**** THE DATA

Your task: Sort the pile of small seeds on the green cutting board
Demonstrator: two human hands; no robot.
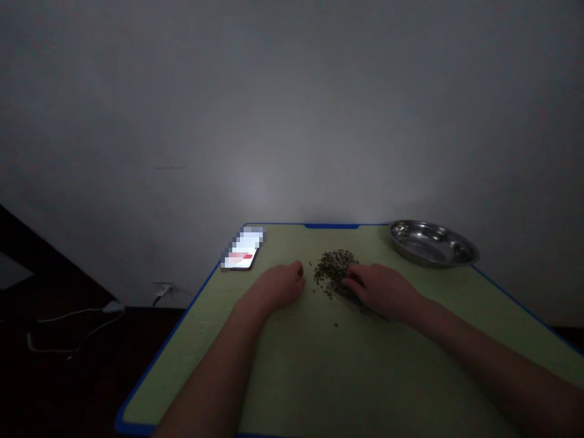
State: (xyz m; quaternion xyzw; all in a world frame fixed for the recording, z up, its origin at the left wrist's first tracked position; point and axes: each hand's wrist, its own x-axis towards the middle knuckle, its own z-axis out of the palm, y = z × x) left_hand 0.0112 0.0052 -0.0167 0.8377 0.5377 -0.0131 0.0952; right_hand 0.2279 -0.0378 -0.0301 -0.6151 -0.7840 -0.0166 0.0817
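Observation:
A loose pile of small dark brown grains, like peppercorns or seeds (pixel 335 266), is spread on the light green table (pixel 292 377). My right hand (pixel 381 289) reaches into the pile's right side, thumb and fingers pinched together low over the grains; what is between them is too small to make out. Under that hand lies a thin, see-through sheet or bag (pixel 365 309), mostly covered. Left of the pile, my left hand (pixel 281 285) rests on the tabletop with its fingers curled in. The inside of that curl is hidden. One stray grain (pixel 336 325) sits nearer to me.
A shallow oval steel bowl (pixel 429 244) stands at the table's back right corner. At the back left is a phone with its screen lit (pixel 244 248). A grey wall (pixel 292 121) rises behind the table. White cables and an adapter (pixel 113 306) lie low at the left.

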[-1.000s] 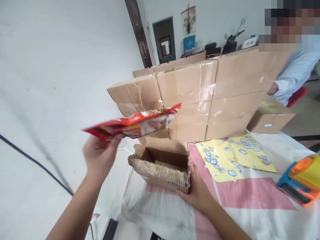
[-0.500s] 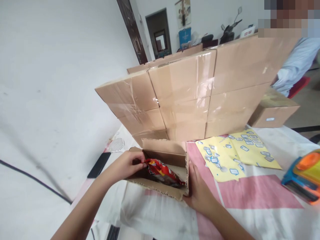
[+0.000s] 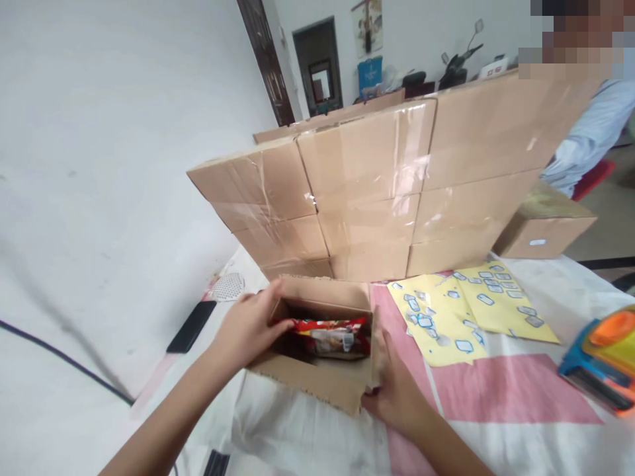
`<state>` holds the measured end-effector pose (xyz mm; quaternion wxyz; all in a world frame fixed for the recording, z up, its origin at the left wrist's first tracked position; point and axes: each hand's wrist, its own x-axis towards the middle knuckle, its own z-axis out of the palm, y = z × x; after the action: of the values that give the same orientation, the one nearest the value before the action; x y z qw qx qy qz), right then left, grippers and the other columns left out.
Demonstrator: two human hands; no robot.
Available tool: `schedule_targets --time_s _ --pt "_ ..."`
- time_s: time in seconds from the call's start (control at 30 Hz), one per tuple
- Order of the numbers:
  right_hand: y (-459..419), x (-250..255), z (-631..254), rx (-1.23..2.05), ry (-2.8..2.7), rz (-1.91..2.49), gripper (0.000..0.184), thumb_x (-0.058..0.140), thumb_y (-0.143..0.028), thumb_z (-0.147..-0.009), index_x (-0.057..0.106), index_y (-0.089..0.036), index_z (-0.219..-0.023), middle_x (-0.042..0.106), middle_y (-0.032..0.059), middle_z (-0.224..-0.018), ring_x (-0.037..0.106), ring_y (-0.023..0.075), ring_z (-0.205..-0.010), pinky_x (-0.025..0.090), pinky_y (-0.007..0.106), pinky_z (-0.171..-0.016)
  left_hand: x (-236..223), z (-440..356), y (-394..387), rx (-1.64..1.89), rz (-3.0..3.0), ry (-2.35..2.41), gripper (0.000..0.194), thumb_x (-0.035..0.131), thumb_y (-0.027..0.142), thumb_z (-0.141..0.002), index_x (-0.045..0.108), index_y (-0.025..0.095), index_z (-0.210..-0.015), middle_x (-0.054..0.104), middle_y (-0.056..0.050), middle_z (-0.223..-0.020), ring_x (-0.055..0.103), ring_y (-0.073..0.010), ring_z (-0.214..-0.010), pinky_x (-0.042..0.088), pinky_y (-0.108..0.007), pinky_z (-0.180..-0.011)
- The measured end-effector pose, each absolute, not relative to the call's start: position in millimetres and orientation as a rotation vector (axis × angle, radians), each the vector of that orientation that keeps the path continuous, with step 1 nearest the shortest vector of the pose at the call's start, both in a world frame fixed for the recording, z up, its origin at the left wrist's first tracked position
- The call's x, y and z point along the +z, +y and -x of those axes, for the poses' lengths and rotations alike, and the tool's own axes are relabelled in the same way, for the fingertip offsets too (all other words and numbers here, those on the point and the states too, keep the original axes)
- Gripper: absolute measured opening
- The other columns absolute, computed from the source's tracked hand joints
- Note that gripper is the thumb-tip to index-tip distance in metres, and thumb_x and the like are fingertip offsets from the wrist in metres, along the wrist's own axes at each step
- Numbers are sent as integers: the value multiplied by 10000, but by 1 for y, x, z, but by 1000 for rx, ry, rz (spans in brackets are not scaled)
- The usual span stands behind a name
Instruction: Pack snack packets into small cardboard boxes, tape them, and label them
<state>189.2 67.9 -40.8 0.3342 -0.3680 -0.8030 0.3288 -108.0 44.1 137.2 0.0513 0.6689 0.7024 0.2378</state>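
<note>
A small open cardboard box sits on the cloth-covered table between my hands. Inside it a red and white snack packet lies lengthwise toward the back wall, its barcode facing me. My left hand is over the box's left end, thumb and fingers apart. Its thumb reaches to the packet's left end; whether it touches is hard to tell. My right hand is closed on the right wall of the box, thumb at the near corner and fingers along the outside.
Taped cardboard boxes form a wall behind. To the right lie yellow sheets with stickers and a blue-orange tape dispenser. A black phone-like slab lies left. A closed box stands far right, near another person's sleeve.
My left hand has let go of the packet's end and its fingers have spread. The packet has dropped flatter into the box and turned its barcode side up. The right hand keeps its hold.
</note>
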Motion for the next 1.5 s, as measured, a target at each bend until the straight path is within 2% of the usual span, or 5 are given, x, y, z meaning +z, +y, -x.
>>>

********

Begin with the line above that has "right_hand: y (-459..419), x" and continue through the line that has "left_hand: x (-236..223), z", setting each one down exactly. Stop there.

(YOUR RESPONSE)
  right_hand: y (-459..419), x (-250..255), z (-631..254), rx (-1.23..2.05), ry (-2.8..2.7), rz (-1.91..2.49), gripper (0.000..0.184), thumb_x (-0.058..0.140), thumb_y (-0.143..0.028), thumb_z (-0.147..-0.009), index_x (-0.057..0.106), index_y (-0.089..0.036), index_z (-0.219..-0.023), middle_x (-0.042..0.106), middle_y (-0.032..0.059), middle_z (-0.224..-0.018), ring_x (-0.037..0.106), ring_y (-0.023..0.075), ring_z (-0.205..-0.010), pinky_x (-0.025..0.090), pinky_y (-0.007..0.106), pinky_z (-0.171..-0.016)
  left_hand: x (-236..223), z (-440..356), y (-394..387), rx (-1.64..1.89), rz (-3.0..3.0), ry (-2.35..2.41), gripper (0.000..0.194), thumb_x (-0.035..0.131), thumb_y (-0.027..0.142), thumb_z (-0.141..0.002), index_x (-0.045..0.108), index_y (-0.025..0.095), index_z (-0.210..-0.015), middle_x (-0.054..0.104), middle_y (-0.056..0.050), middle_z (-0.223..-0.020), ring_x (-0.055..0.103), ring_y (-0.073..0.010), ring_z (-0.214..-0.010), pinky_x (-0.042..0.088), pinky_y (-0.108..0.007), pinky_z (-0.180..-0.011)

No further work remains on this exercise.